Ganz gleich ob Fangen spielen oder ein ausgedehnter Spaziergang – jede Form der Bewegung hilft laut Binnewies dabei, Stresshormone abzubauen und auch ohne fernes Urlaubsziel zu entschleunigen. Selbst bei schlechtem Wetter lasse sich der Positiveffekt der Natur nutzen: „Wissenschaftler aus Norwegen haben herausgefunden, dass es bereits reicht Naturbilder zu betrachten oder Naturgeräusche zu hören“, sagt die Psychologin. Erklären lässt sich dieser Effekt durch die Aktivierung des Parasympathikus. Dieser Teil unseres Nervensystems sorgt dafür, dass sich der Körper erholt.

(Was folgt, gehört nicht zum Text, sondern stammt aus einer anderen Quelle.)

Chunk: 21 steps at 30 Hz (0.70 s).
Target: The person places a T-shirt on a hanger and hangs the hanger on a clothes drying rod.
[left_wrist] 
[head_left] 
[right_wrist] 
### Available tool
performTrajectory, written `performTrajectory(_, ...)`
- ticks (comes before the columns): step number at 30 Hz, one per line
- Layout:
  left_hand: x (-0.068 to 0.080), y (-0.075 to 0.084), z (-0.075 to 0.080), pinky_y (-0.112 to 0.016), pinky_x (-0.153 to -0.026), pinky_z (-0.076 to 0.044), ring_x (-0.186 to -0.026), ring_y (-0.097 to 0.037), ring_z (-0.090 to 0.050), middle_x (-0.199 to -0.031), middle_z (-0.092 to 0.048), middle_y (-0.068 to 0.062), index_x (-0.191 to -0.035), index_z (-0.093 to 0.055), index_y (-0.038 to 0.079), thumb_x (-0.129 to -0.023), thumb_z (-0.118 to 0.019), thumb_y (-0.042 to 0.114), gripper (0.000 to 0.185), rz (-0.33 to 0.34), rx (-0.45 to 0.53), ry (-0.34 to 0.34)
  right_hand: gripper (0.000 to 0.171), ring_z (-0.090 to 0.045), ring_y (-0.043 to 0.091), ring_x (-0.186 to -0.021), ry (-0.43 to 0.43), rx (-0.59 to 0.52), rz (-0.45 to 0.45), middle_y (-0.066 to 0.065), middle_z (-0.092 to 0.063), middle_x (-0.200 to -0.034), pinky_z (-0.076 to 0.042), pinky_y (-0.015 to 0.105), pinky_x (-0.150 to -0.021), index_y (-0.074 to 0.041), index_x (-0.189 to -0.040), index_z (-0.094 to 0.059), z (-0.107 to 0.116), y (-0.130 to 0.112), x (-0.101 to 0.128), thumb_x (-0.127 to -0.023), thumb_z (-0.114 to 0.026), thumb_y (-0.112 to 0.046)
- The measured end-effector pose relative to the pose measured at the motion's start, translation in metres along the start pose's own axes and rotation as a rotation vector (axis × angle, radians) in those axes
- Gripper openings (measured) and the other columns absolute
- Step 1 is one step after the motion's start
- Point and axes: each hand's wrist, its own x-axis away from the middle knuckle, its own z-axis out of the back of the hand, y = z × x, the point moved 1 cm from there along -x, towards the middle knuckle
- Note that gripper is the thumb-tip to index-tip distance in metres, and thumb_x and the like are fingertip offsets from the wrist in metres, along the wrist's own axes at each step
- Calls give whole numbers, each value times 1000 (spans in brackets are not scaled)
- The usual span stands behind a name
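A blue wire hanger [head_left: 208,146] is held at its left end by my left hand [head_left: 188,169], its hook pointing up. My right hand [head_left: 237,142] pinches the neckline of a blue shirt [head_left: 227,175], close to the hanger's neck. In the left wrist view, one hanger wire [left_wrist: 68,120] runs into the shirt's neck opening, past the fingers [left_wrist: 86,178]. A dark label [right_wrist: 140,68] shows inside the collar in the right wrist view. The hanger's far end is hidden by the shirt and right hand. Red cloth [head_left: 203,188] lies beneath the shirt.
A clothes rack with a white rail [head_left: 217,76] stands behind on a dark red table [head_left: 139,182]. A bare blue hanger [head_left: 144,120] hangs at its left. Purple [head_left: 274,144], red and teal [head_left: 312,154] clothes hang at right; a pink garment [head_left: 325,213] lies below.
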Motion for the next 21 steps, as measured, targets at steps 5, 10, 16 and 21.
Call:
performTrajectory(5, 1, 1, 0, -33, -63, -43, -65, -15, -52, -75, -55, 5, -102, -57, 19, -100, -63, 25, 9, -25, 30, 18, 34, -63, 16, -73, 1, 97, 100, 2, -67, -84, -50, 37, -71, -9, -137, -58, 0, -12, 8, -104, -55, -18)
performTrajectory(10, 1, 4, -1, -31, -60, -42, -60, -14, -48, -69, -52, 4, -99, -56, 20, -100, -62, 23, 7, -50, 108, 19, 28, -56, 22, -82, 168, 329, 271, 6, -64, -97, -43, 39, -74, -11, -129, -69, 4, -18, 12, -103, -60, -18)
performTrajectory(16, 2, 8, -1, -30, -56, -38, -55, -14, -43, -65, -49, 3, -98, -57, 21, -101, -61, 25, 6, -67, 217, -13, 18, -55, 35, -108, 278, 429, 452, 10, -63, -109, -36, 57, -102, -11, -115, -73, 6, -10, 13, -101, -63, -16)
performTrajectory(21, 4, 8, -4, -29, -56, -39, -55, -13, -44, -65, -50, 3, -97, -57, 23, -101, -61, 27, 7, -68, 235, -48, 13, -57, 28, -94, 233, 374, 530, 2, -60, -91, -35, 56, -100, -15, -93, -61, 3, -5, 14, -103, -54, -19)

Weiterer Entspannungsfaktor für den gelungenen Urlaub zu Hause: Schlafen, wie es der eigene Biorhythmus vorgibt. „In unserem Alltagsleben ist oft der eigene Schlaftakt nicht synchron mit den Anforderungen von außen“, sagt Binnewies. Nach der eigenen Uhr schlafen zu gehen und aufzustehen, wann man möchte, ist eine Freiheit, die viele in den Ferien schätzen. „Gleichzeitig sollten man seine Gewohnheiten aber auch nicht zu drastisch ändern“, sagt die Psychologin. Das gelte vor allem für Menschen mit Migräne.

Für das Erholungsgefühl sei zudem wichtig, körperlich zur Ruhe zu kommen. Für den einen kann ein Online-Yoga-Kurs das bieten, für den anderen frei gestaltbare Zeit zum Musik hören oder Bücher verschlingen. „Suchen Sie nach einfachen Dingen, über die Sie sich freuen können“, rät Stark. Das könne zum Beispiel das gute Gefühl sein, kreativ zu sein und sich in Tätigkeiten zu versuchen, die man sonst nicht macht. Der größte Fehler hingegen: „Auf der Couch sitzen bleiben und nichts zu tun“, Sagt Binnewies.

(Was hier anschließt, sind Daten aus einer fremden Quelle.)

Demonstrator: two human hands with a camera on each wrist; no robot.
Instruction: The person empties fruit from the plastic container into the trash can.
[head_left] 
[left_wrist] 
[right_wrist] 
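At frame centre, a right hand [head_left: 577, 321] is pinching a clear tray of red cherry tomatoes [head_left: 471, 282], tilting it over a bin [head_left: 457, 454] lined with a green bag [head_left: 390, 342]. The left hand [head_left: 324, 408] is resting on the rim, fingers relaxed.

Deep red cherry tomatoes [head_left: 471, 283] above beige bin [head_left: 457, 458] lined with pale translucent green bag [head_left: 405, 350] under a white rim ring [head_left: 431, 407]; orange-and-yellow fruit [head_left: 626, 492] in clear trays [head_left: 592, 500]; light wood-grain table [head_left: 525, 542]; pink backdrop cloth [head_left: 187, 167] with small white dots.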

Sie rät dazu auch die wachsende Zahl digitaler Angebote zu nutzen. Derzeit öffnen große Galerien und Museen weltweit ihre Türen zu virtuellen Rundgängen, die als Ersatz für den realen Besuch dienen können. „Ich habe beispielsweise den Berliner Zoo abonniert, der uns regelmäßig mit Storys über die Tiere versorgt“, sagt Binnewies. Eine weitere Idee, die sie mit ihrem Team umsetzen möchte: Der digitale Besuch eines Exit-Rooms. Verabreden Sie sich zum gemeinsamen Spielen oder Kochen via Skype oder Zoom“, steuert Stark bei. Am Ende sei gar nicht so wichtig, was man macht, sondern wie man sich selbst dabei fühlt.